Hegseth condiciona retorno aos combates à aceitação de um acordo pelo Irã
Hegseth afirmou que as forças dos Estados Unidos podem retomar os combates imediatamente se o Irã não aceitar o acordo. Ele disse que, no caso de uma “escolha ruim” do Irã, haverá bloqueio e bombas caindo sobre infraestrutura e setor elétrico.
O chefe do Pentágono falou para o regime iraniano e declarou que os Estados Unidos sabem quais recursos militares o Irã está movimentando e para onde os leva.
Negociações falharam no sábado e EUA falam em nova rodada no Paquistão
As primeiras negociações, no último sábado, terminaram em fracasso. As duas partes discutem a possibilidade de uma nova rodada ainda nesta semana.
Na quarta-feira, o governo Trump demonstrou otimismo.
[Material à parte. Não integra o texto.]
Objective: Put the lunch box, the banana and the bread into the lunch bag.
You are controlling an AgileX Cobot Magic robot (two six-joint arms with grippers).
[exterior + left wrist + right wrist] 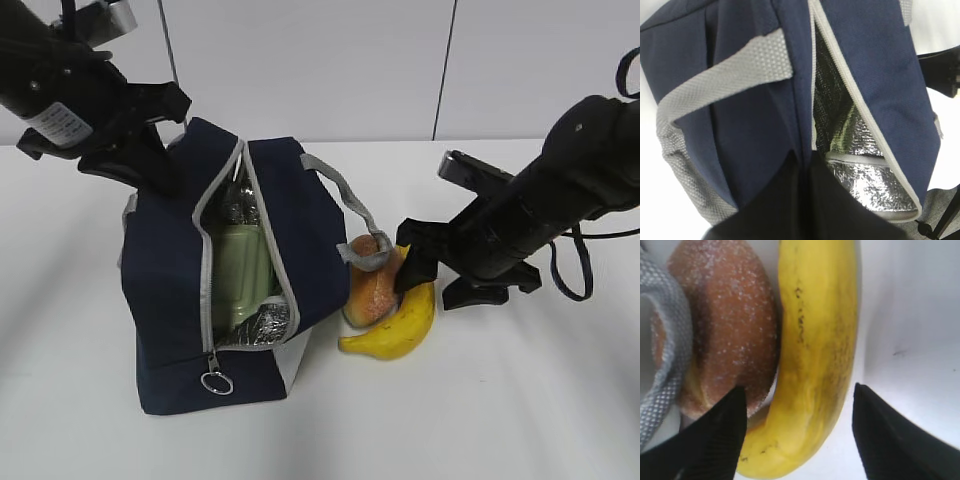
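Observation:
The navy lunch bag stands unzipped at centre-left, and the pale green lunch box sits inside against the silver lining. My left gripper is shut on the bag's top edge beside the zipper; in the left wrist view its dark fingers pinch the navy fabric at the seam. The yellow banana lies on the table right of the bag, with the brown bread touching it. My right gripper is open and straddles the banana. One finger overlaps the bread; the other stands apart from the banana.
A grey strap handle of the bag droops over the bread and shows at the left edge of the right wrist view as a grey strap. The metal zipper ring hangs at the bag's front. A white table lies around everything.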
A Casa Branca disse que discute uma segunda rodada de negociações de paz com o Irã no Paquistão e que a secretária de imprensa Karoline Leavitt afirmou: “Estamos confiantes quanto às perspectivas de um acordo”.
Enquanto isso, autoridades americanas lançaram alertas de aumento de pressão econômica sobre Teerã caso não haja colaboração.
Bloqueio em Ormuz mira navios e inclui ameaça de uso de força
O presidente Donald Trump impôs um bloqueio a todos os navios que tentam entrar ou sair do território iraniano. O general Dan Caine, chefe do Estado-Maior Conjunto, disse que a Marinha vai perseguir embarcações com bandeira iraniana ou que tentem fornecer apoio material ao Irã.
Caine afirmou que navios que tentarem romper o bloqueio serão interceptados e receberão aviso de que “usaremos a força”. Segundo ele, 13 navios deram meia-volta, e nenhuma embarcação foi abordada ou interceptada até o momento.